= Landlessness =

Economic concept

Landlessness is the quality or state of being without land, without access to land, or without having private ownership of land. Although overlapping considerably, landlessness is not a necessary condition of poverty. In modern capitalist societies, individuals may not necessarily privately own land yet still possess the capital to obtain an excess of what is necessary to sustain themselves, such as wealthy individuals who rent expensive high-rise apartments in major urban centers. As such, landlessness may not exist as an immediate threat to their survival or quality of life. This minority of landless individuals as sometimes been referred to as the "landless rich." However, for the majority of landless people, including the urban poor and those displaced into conditions of rural-to-urban migration, their condition of landlessness is also one of impoverishment, being without the capital to meet their basic necessities nor the land to grow their own food, keep animals, or sustain themselves. During times of economic prosperity in modern capitalist societies, the liabilities of landlessness may not be noticeable, especially to the wealthy, but during times of economic failure and rising unemployment, the liabilities of landlessness become more visible.

== Indigenous landlessness ==
Landlessness has since been identified as "one of the main causes of poverty amongst Indigenous peoples, particularly Indigenous women, making land rights critical to the alleviation of Indigenous poverty." Indigenous people throughout the world have been displaced from their traditional lands as a result of settler colonialism, corporate imperialism, war, logging and mining, and even land conservation efforts, which has increased their social marginalization, lack of access to basic social services, and chronic poverty. According to colonial logics, Indigenous people were not able to exercise their territorial sovereignty. Indigenous peoples in the United States without a territory or a reservation, such as the Oklahoma Choctaws and the Winnemem Wintu, are nations without a land base, which affects their ability to assert sovereignty and self-determination while also leading directly to the loss of language, culture, and traditions. Māori in New Zealand have recognized how Indigenous homelessness is inextricably connected with landlessness as a result of the colonial acquisition of Indigenous resources to support European settlement.

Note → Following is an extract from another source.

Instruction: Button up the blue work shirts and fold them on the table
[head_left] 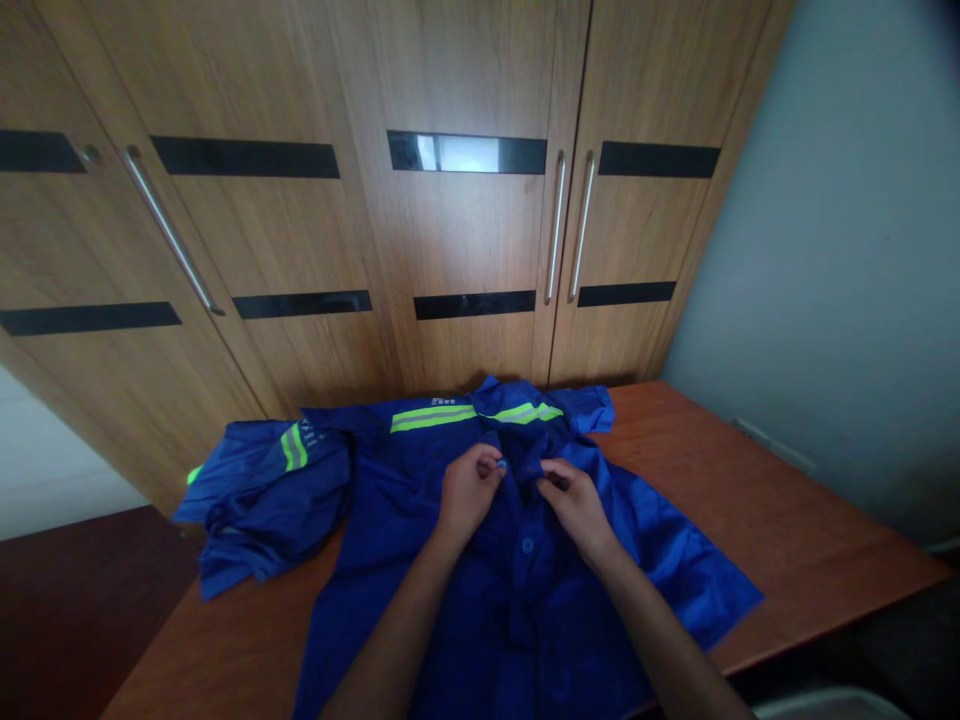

== Landlessness in rural economies ==

=== Characteristics of landlessness in rural economies ===
Landlessness can be defined as the lack of access to or absence of adequate land to provide basic needs and fulfillment of human rights. A rural household is generally categorized as landless if it does not have land outside of residential or rented land. Landlessness is usually also a manifestation of other societal problems such as poverty, insecurity, powerlessness, and inequality.

In agrarian economies, land is the primary source of income and employment for rural populations. As such, ownership of and access to land is a major determinant of "economic solvency, social power structure, and hierarchy" and it is considered to be the most important contributor to poverty for rural households. The rural landless are separated from means of production and become dependent on non-agricultural sources of labor which are often inconsistent and offer insufficiently low wages. As a result, they continue to be unable to access adequate land due to the lack of social and fiscal power and are confined to the poorest segments of society.

=== Causes of landlessness in rural economies ===
There are two main assumptions associated with the rapid rise of landlessness in rural economies over the past few decades. The first assumption stipulates that certain socio-economic circumstances such as low agricultural productivity, inequality, and colonialism would exacerbate peasant class differentiation. Therefore, poverty and landlessness increase in tandem. Low agricultural productivity is a concern especially in areas with land scarcity such as in certain parts of Asia, where the lower the productivity of land, the more land is required to provide an adequate level of living. Inequitable social structures often characterize rural landscapes in underdeveloped countries. Corporate and commercial actors control large tracts of productive land, increasing the severity of landlessness and near-landlessness. This polarization continues to increase, exacerbating inequality and conflict. Colonialism has direct consequences on landlessness, where it undermines existing social and organizational structures and generally enables exploitative land management practices. The second assumption stipulates that rising landlessness signifies a divergence from farming and the emergence of non-agricultural economic opportunities. In this scenario, farming households can choose to sell their land to explore new opportunities, in which case rising landlessness can be associated with falling poverty.

=== Grassroots activism ===
Various grassroots movements have emerged in response to escalating corruption, discrimination, and exploitative labor conditions. Notable movements and organizations include the Landless People's Movement in South Africa, the Landless Workers' Movement in Brazil, the 2020–2021 Indian farmers' protest, and the Asian Peasant Coalition.

==== Day of the Landless ====
The Day of the Landless on March 29 is inaugurated by the Asian Peasant Coalition to raise awareness and advocate for land rights for rural workers across Asia.